Many different types of devices and methods are used to secure the roofs in mining or tunneling operations. Generally these devices consist of cables, rods, screws or tube like stabilizers that are inserted through a hole in a plate of some kind and into holes drilled in the roofs or walls of the tunnels. These devices can penetrate great distances into the ceilings or walls dependent upon the consistency or materials in the roof or walls and the stabilization plan. The plates generally sit flush against the ceiling (for example) in the tunnels and the bolts or stabilizers are secured in the drilled holes in the ceiling. The bolts or stabilizers are in tension and the plates help retain the roof material in position once the tunnel material is removed and this helps prevent ceiling failures or collapse. Stabilizers once installed, can then have a grout or an adhesive inserted into the interior of the tube of the stabilizer that aids in securing the stabilizer in the roof or ceiling.

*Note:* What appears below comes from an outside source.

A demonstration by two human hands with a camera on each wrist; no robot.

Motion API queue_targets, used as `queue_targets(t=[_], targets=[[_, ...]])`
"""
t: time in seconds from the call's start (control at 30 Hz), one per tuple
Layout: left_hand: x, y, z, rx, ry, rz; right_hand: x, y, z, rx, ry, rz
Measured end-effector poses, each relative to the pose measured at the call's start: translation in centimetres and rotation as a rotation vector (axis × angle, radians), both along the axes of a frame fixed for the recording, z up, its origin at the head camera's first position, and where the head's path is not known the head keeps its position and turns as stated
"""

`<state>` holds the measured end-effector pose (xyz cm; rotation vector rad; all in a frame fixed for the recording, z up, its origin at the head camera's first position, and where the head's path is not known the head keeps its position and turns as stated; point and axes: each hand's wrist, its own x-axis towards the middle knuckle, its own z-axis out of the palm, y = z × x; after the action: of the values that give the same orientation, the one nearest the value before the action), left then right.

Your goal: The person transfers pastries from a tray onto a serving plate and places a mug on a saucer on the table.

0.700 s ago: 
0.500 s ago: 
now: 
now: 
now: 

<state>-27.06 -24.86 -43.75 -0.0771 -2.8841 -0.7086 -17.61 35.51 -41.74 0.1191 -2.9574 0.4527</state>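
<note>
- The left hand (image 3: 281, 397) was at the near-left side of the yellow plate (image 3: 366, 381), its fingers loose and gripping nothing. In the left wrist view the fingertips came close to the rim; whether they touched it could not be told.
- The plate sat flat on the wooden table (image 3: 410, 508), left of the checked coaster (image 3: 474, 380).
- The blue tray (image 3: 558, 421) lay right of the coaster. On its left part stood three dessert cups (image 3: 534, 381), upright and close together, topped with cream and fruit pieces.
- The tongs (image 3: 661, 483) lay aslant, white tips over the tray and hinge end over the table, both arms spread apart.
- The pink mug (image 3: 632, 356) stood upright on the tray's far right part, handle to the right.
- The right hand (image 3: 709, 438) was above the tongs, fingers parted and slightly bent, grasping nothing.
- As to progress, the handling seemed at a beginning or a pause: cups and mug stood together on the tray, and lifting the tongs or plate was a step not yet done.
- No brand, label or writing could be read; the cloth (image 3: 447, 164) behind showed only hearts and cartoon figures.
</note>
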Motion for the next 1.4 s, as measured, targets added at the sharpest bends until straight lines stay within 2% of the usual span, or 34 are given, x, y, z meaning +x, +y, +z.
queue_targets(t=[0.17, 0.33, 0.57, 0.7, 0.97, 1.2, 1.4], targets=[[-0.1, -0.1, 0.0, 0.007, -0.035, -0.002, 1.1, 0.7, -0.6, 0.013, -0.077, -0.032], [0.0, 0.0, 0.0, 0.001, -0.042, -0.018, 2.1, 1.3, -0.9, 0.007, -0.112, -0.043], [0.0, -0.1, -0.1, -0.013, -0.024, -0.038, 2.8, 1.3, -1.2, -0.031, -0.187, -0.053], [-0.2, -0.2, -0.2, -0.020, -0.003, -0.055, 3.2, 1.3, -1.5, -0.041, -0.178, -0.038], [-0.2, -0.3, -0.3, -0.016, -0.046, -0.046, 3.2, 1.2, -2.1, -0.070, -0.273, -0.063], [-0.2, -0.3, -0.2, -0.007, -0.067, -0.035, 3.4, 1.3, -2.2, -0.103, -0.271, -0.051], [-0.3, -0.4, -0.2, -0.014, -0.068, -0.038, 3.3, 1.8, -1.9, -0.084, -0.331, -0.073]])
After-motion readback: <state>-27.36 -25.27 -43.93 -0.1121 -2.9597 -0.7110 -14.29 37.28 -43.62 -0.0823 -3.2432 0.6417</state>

One method of aiding in the securing of the ceilings or walls of mining tunnels is to first drill a hole and check the material removed. This drilling and other methods tell the operator how deep the hole should be drilled and how long the stabilizer or roof bolt should be. Once the hole depth has been determined, the appropriate type of device of the appropriate length and properties can be inserted into the hole and secured. Securing can be done by a number of different methods known in the art. Some roof stabilizers use a grout, others use an epoxy material and still others use neither but are held in place via friction from the outer surface of the stabilizer in the hole drilled in the roof material.
Some stabilizers have a roof bolt inserted along with the grout or epoxy into the stabilizers to aid in retaining the stabilizers in the hole in the rock. The roof bolts generally have a head of various designs attached to an extension that varies in length depending upon the roof plan and length of the stabilizer. The extensions can be cable, solid rod, threaded rods or various other designs known in the art. These bolts suffer from the same pre and post installation identification problems as the stabilizers.
All stabilizers have indicia to indicate various properties of the stabilizer, for example only and in no way meant to be a limitation, length, material, strength, date of manufacture, lot number, machine manufactured on, plant or manufacturers facility and others. The problem with much of the background art is that this indicia is located on the interior surface of the stabilizer. This can be impossible to see if the stabilizer has a grout, epoxy material and/or a roof bolt inserted into the stabilizer. Any material or device inserted into the stabilizer can cause difficulty in reading the indicia if the stabilizer is many feet away from the inspector or installer. The indicia may become difficult to read from corrosion of the stabilizer itself or the indicia may wear or flake off.
It is important to enable one to visually verify that the proper length stabilizers have been inserted into the proper depth hole to make sure that the roof plan has been followed. The Applicant's device allows the stabilizers to be visually verified before installation and visually verified at a later date for inspection, even if the roofing plan has been lost or was not fully completed. The Applicant's device is more clearly visible to the installers and inspectors and is much less likely to become corroded to a point that the indicia is not visible. Inspection can thus be done at a much later date even in low light conditions.
Several other methods such as paint or locating the ring at a particular angle relative to a slot in the stabilizer have been found to somewhat enable visual inspection, but have been unsuccessful for one reason or another and none have been successfully accepted by many in the tunneling or mining industry.
For the foregoing reasons, there is a need for a stabilizer or roof bolt that allows the relative simple visual inspection of the stabilizer or roof bolt to verify the length and other properties of the stabilizer or roof bolt both before and after installation.SUMMARY
In view of the foregoing disadvantages inherent in the background art of roof stabilizers and roof bolts there is a need for a device that allows for the simple visual verification of the length and other properties of the roof bolts and stabilizers both before and after installation.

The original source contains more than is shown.